The Sky Is Everywhere by Jandy Nelson (Dial/Penguin, $17.99, 9780803734951/0803734956, 288pp., ages 14-up, March 9, 2010)
Debut novelist Jandy Nelson possesses a rare gift for language and a finely tuned ear--two characteristics that gracefully combine in her 17-year-old heroine, Lennie, who writes poems to her sister and, when unleashed, plays a mean clarinet. From the opening paragraph, the author brilliantly navigates Lennie's course between despair and hope, sorrow and humor, after the death of the her 19-year-old sister: "Gram is worried about me. It's not just because my sister Bailey died four weeks ago, or because my mother hasn't contacted me in sixteen years, or even because suddenly all I think about is sex. She is worried about me because one of her houseplants has spots." Gram is a Garden Guru, whose roses are known to cause "mad love to flourish." This particular houseplant, Gram believes, "reflects [Lennie's] emotional, spiritual, and physical well-being." But this time, Gram fears she may not know the cure.

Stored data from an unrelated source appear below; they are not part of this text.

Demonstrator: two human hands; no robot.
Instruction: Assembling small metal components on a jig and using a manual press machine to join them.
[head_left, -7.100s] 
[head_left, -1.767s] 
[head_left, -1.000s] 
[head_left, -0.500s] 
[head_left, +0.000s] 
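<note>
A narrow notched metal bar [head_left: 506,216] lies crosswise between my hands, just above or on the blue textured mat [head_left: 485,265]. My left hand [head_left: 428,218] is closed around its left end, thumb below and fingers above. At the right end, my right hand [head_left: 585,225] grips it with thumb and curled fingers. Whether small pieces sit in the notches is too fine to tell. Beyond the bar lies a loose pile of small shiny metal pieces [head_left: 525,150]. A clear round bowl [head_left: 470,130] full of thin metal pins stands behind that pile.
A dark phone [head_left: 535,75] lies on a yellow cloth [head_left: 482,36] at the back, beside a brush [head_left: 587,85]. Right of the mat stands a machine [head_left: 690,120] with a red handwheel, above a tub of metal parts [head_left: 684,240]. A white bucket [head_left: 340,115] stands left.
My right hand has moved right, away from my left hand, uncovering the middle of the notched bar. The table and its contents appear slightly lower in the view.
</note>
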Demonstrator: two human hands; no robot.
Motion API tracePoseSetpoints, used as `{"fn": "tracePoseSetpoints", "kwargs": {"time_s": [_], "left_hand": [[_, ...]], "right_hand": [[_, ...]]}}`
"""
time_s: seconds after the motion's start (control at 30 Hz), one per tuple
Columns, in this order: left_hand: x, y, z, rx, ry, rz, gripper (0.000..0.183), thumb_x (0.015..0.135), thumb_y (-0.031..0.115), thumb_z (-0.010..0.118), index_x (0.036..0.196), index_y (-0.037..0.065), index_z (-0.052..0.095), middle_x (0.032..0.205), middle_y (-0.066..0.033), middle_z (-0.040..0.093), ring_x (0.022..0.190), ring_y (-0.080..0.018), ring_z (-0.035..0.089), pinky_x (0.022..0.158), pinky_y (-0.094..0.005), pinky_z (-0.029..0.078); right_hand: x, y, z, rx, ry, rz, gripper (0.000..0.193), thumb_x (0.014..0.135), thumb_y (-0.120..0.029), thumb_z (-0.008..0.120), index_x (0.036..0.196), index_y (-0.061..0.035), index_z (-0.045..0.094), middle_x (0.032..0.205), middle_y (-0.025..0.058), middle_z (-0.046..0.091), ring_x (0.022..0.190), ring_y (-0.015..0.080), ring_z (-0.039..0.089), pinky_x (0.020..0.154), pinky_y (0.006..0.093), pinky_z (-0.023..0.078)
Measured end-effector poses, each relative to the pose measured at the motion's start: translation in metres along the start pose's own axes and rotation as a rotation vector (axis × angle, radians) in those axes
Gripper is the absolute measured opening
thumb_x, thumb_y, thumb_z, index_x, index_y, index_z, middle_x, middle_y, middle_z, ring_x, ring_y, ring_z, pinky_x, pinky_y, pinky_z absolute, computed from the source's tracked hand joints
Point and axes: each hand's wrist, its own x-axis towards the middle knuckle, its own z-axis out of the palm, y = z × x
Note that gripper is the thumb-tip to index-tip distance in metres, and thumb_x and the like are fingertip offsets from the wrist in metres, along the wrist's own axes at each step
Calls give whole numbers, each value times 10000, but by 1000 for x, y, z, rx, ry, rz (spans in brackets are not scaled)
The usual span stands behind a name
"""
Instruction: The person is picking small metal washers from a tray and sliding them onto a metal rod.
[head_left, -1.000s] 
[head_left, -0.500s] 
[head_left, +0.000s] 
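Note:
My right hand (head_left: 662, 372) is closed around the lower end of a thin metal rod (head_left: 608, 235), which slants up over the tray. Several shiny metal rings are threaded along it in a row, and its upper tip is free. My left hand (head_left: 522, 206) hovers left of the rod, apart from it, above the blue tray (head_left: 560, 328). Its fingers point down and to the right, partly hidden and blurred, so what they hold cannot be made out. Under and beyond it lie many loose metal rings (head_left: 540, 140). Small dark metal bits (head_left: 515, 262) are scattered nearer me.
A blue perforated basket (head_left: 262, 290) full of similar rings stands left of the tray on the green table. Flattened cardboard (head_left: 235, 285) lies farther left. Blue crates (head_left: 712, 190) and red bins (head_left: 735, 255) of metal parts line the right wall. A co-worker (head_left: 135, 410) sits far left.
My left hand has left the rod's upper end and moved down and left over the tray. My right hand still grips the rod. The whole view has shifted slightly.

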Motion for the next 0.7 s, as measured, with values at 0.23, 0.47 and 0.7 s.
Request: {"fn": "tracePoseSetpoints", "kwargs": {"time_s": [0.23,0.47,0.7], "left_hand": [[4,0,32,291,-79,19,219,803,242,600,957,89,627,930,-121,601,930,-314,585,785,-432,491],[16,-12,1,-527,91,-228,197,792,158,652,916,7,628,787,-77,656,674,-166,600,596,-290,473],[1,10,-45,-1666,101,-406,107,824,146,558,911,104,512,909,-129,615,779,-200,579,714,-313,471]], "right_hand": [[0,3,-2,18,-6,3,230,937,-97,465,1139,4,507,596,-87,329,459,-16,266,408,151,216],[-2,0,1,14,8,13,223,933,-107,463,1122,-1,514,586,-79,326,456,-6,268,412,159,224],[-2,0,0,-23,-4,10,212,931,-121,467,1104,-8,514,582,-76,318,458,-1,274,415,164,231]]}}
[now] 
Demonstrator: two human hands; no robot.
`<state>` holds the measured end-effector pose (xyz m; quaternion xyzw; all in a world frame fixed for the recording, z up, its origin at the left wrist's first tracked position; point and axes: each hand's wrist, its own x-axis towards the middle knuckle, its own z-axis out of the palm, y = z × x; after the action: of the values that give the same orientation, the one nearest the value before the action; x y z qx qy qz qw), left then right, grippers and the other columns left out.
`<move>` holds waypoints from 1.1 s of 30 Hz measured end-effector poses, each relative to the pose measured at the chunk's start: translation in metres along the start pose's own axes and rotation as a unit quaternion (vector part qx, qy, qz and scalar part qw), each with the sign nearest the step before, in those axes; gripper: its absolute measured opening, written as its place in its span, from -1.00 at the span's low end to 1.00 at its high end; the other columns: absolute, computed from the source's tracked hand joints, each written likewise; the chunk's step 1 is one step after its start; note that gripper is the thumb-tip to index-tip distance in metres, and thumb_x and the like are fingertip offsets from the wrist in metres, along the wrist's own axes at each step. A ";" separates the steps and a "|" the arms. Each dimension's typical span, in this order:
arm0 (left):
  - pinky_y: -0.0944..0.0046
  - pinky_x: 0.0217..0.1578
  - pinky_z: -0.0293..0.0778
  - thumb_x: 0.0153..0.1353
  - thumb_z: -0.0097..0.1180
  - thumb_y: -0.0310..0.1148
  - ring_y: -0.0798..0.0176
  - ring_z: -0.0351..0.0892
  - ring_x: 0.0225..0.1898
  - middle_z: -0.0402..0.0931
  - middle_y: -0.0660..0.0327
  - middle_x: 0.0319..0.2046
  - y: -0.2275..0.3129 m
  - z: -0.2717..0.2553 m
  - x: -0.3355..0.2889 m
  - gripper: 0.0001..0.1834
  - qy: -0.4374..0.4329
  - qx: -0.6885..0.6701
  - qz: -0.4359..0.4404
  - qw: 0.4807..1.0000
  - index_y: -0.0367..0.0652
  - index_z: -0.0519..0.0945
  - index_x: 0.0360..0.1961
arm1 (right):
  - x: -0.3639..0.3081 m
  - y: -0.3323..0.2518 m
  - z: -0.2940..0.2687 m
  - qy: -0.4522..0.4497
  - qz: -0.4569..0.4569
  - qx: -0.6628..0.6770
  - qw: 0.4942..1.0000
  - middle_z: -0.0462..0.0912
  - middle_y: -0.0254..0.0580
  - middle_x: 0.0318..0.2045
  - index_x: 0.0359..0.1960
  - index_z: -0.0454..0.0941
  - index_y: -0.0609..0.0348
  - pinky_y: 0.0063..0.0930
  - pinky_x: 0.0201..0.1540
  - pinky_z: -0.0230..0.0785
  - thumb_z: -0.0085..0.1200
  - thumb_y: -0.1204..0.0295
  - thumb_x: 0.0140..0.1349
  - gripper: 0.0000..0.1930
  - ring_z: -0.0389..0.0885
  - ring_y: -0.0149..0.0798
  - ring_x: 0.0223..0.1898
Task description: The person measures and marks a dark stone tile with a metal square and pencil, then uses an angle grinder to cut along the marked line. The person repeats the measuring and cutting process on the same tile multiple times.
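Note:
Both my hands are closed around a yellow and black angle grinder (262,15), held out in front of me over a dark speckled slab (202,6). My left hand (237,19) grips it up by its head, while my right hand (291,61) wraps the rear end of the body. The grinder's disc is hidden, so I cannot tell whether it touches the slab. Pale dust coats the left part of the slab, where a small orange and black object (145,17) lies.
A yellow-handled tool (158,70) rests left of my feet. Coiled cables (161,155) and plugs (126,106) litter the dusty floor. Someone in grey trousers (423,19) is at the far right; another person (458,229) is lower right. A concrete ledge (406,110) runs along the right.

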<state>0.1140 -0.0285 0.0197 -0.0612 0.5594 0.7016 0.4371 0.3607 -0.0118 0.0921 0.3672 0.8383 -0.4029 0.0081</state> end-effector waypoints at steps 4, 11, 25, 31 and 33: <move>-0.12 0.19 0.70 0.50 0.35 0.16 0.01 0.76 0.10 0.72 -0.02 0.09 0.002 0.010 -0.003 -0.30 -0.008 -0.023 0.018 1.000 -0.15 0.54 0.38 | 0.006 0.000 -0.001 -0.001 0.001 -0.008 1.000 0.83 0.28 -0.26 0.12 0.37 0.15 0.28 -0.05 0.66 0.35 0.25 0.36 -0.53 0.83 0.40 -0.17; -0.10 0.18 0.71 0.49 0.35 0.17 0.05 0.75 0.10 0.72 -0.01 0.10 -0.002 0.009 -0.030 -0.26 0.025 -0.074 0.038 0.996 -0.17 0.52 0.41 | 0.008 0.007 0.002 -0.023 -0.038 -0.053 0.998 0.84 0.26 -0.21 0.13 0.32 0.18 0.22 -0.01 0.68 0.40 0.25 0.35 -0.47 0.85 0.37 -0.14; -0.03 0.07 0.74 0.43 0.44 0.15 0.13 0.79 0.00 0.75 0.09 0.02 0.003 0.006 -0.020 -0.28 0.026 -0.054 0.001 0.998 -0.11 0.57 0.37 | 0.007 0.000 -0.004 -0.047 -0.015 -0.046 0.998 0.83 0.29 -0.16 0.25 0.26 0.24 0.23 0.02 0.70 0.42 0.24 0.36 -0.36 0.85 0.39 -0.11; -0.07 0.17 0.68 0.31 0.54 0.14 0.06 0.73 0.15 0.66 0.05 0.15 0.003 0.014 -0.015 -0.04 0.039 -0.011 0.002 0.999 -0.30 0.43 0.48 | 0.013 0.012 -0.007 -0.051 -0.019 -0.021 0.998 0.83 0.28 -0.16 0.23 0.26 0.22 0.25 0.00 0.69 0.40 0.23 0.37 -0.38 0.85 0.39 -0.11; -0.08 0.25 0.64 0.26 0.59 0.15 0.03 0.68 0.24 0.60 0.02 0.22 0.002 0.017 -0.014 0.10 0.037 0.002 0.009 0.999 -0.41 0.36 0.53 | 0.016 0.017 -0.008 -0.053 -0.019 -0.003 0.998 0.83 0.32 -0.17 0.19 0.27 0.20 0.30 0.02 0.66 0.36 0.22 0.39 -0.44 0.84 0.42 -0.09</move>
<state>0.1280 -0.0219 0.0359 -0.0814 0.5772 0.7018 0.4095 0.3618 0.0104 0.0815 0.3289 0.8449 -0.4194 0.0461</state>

When Lennie cannot find words to express her grief, she reaches for metaphor, the language of poetry: "It's as if someone vacuumed up the horizon while we were looking the other way." And when she needs to connect with Bailey, who died suddenly from a fatal arrhythmia, Lennie writes poems. She scribbles one on a to-go cup that she drops on the banks of the Rain River, and another on a scrap she leaves under a bench outside Maria's Deli: "In photographs of us together,/ she is always looking at the camera,/ and I am always looking at her." As a published poet, Jandy Nelson moves fluidly from poetic prose to the poems that Lennie writes to Bailey, which appear in nearly every chapter. They work in tandem to reveal the bottomless well of love that accompanies Lennie's grief.
Lennie basked in what she calls Bailey's "wattage." They shared everything--a bedroom and secrets, and their dreams for the future. In their town, the sisters were famous for "road-reading." One day, while Lennie walked along immersed in her copy of Wuthering Heights, and Bailey with her Like Water for Chocolate, a young man rode up on horseback, and took Bailey's breath away. His name was Toby. The only time Lennie felt left out was when Bailey and Toby were together. Now the only one who seems to understand Lennie is Toby. Her sexual stirrings when they are together feel taboo, but they are mutual. And electric. The author makes clear the connection between them when they kiss: "In that moment I feel like Toby and I together have, somehow, in some way, reached across time, and pulled Bailey back."
Meanwhile, Lennie is shutting out everyone else who's ever been close to her: Gram and Uncle Big, and her best friend, Sarah, who'd "be the perfect cheerleader if she weren't so disgusted by the notion of school spirit." Lennie has stopped her private clarinet lessons, and eats lunch alone in the treetops at school. But she finds a welcome (and persistent) companion in Joe Fontaine--the gorgeous classmate who arrived at school during Lennie's month-long absence and who seems to excel at every musical instrument. Lennie tells herself, "He only thinks I'm pretty, only thinks I'm amazing, because he never met Bailey." Joe is a fresh start: "I look into his sorrowless eyes and a door in my heart blows open. And when we kiss, I see that on the other side of that door is sky." But Joe challenges Lennie, too. He observes her on clarinet and tells her she has "loads of technique… but it's like it all stops there…. It's like you're sleep-playing or something." His observation hits on a thorny truth, which recurs in a subtheme like a haunting refrain.
Jandy Nelson constructs a suspenseful and gripping love triangle with two memorable suitors who expose the entangled joy and pain at the root of the heroine's decision: Will Lennie embrace Toby and the past, or will she pursue with Joe the possibility of a future filled with music and a spotlight of her own? Jandy Nelson never lets the romance turn saccharine, cutting through with a dose of humor at just the right moment ("Bailey's exasperation at my disinterest in boys was as perpetual as my exasperation at her preoccupation with them"). All of the living, breathing characters in Lennie's circle spring from the pages, and the author allows readers to see their sorrow even when Lennie is blind to it. As Lennie begins to discover new things about Bailey, herself, and those around her, readers will be rooting for her to embrace life, and to know that this is what everyone--including Bailey--would wish for her.